---------- Record set

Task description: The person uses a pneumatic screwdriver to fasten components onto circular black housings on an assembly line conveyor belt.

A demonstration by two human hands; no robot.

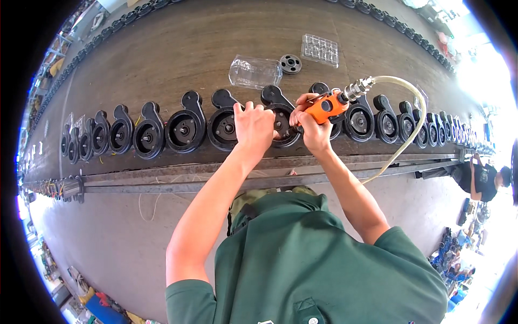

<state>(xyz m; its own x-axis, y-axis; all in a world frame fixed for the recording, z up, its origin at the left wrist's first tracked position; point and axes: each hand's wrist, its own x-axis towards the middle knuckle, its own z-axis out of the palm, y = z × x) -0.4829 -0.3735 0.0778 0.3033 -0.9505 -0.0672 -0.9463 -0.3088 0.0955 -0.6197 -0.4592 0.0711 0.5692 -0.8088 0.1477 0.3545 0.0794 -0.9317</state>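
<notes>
Long rows of black round housings, each with a smaller round lobe on a short neck, lie on the brown table. My left hand (pixel 254 127) is curled at the left side of one black housing (pixel 286 133), its thumb against the open round part. Closed round an orange air-powered tool (pixel 325 109), my right hand (pixel 311 127) is at the same housing's right side. The tool's working end points down-left toward the housing; my fingers hide its tip. A metal coupling (pixel 358 89) joins the tool to a clear hose (pixel 418 102).
Farther back lie a clear plastic container (pixel 255 72), a black round disc with holes (pixel 290 63) and a clear compartment tray (pixel 320 50). A metal rail (pixel 145 187) runs along the table's near edge. Another person (pixel 485 178) is at the far right.
</notes>
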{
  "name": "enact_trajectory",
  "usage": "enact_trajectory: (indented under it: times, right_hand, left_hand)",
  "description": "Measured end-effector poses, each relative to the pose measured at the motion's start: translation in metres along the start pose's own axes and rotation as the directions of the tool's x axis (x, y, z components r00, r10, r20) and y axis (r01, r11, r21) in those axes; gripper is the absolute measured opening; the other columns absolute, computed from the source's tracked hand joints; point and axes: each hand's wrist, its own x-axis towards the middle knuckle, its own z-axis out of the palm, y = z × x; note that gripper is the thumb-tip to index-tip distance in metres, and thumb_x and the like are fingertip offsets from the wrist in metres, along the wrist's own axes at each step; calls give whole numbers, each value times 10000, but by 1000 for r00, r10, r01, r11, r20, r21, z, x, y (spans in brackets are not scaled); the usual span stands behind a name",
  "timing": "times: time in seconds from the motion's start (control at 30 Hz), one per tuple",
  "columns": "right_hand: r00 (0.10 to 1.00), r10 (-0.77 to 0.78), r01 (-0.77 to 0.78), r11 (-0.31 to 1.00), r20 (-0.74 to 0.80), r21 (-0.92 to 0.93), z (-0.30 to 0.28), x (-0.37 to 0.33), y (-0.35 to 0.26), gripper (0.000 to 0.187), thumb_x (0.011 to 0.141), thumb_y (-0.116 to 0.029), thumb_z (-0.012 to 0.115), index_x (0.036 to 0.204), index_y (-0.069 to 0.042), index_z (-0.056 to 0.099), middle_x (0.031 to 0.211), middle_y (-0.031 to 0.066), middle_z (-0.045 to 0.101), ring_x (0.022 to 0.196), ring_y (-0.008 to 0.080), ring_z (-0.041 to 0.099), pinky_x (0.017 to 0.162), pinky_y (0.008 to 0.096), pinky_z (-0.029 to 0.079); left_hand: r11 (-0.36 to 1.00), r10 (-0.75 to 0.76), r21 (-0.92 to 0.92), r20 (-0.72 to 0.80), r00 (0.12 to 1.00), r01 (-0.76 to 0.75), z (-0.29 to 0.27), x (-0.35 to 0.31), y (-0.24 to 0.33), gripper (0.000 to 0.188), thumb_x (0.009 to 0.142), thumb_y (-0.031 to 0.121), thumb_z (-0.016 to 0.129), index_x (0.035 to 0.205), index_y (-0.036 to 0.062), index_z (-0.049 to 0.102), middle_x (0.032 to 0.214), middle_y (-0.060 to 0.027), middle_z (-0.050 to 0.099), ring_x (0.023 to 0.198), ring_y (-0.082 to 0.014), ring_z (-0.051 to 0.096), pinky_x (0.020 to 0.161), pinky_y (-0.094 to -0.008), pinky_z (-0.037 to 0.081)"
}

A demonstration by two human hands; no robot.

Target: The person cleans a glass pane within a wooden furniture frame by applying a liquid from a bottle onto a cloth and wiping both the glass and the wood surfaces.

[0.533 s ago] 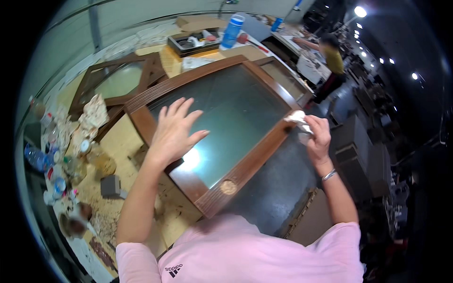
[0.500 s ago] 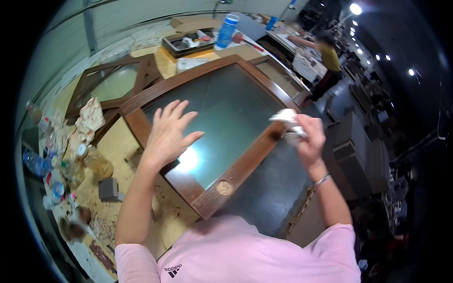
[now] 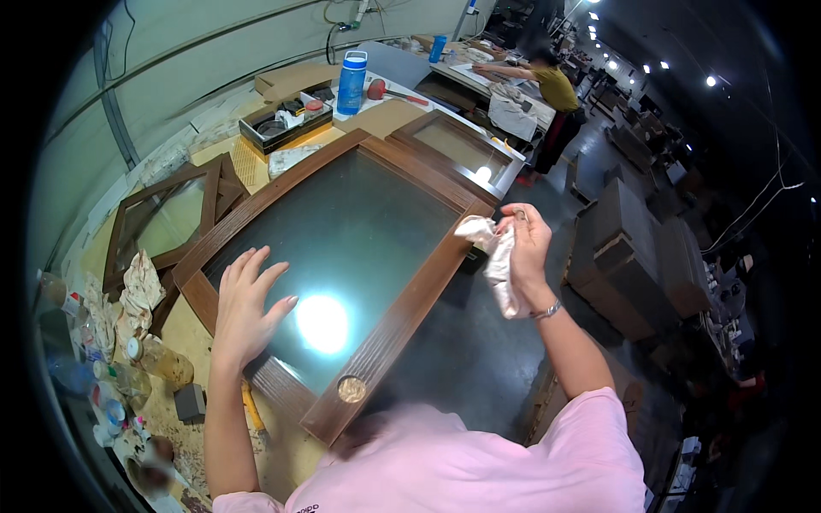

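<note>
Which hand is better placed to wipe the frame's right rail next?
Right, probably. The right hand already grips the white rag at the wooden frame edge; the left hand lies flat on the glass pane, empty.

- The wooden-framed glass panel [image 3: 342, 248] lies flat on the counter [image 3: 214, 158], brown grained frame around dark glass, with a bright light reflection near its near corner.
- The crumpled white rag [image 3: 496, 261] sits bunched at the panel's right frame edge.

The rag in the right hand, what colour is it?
Off-white rag, seen in the head view, held by the right hand.
</note>
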Motion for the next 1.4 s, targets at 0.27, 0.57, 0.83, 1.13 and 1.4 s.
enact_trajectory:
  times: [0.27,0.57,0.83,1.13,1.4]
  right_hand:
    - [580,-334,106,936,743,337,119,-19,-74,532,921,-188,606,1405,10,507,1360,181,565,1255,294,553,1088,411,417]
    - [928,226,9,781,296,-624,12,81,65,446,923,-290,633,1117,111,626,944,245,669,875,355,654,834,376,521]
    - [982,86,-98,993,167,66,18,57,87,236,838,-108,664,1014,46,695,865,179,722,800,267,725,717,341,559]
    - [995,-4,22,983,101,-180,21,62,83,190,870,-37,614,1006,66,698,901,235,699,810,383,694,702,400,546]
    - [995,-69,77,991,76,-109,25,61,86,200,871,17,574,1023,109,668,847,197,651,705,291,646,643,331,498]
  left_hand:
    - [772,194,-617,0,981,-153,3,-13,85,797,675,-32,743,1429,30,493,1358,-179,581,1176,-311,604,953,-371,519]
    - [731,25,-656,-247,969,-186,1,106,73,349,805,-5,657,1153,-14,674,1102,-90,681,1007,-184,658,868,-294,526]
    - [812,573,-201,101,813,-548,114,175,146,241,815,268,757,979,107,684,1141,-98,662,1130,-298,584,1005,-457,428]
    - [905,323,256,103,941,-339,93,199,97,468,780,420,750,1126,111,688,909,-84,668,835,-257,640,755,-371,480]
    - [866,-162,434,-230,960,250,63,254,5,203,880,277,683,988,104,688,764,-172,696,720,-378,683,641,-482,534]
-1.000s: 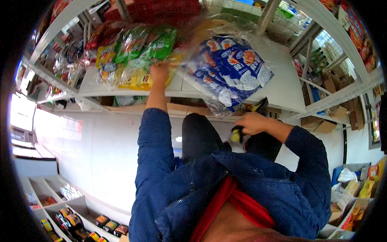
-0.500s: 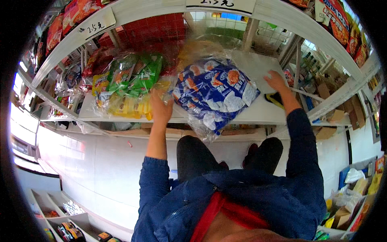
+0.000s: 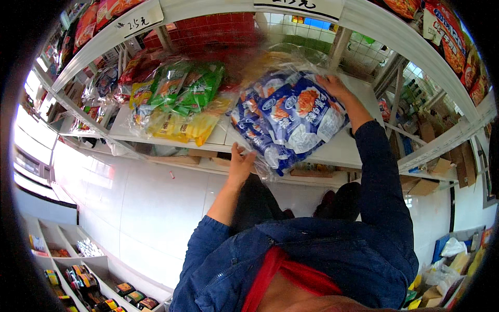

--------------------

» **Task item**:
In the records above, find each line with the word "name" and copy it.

» **Written answer**:
  "name": "enact_trajectory",
  "description": "Measured end-effector poses, each relative to the pose measured at the motion's start: translation in metres along the start pose's own axes and rotation as the directions of the tool's x axis (x, y, z components r00, r10, r20) and y axis (r01, r11, r21) in those axes; gripper is the absolute measured opening; the other columns absolute, computed from the source's tracked hand joints; point and axes: each hand's wrist, its own x-axis towards the middle knuckle, its own z-axis out of the palm, y = z × x; note that gripper is the thumb-tip to index-tip distance in metres, and thumb_x and the like are fingertip offsets from the wrist in metres, along the wrist's own axes at each step; calls give whole numbers, each value times 10000, but by 1000 for r00, r10, r01, r11, r20, r21, z, x, y (spans in brackets are not scaled); the usual span stands behind a name",

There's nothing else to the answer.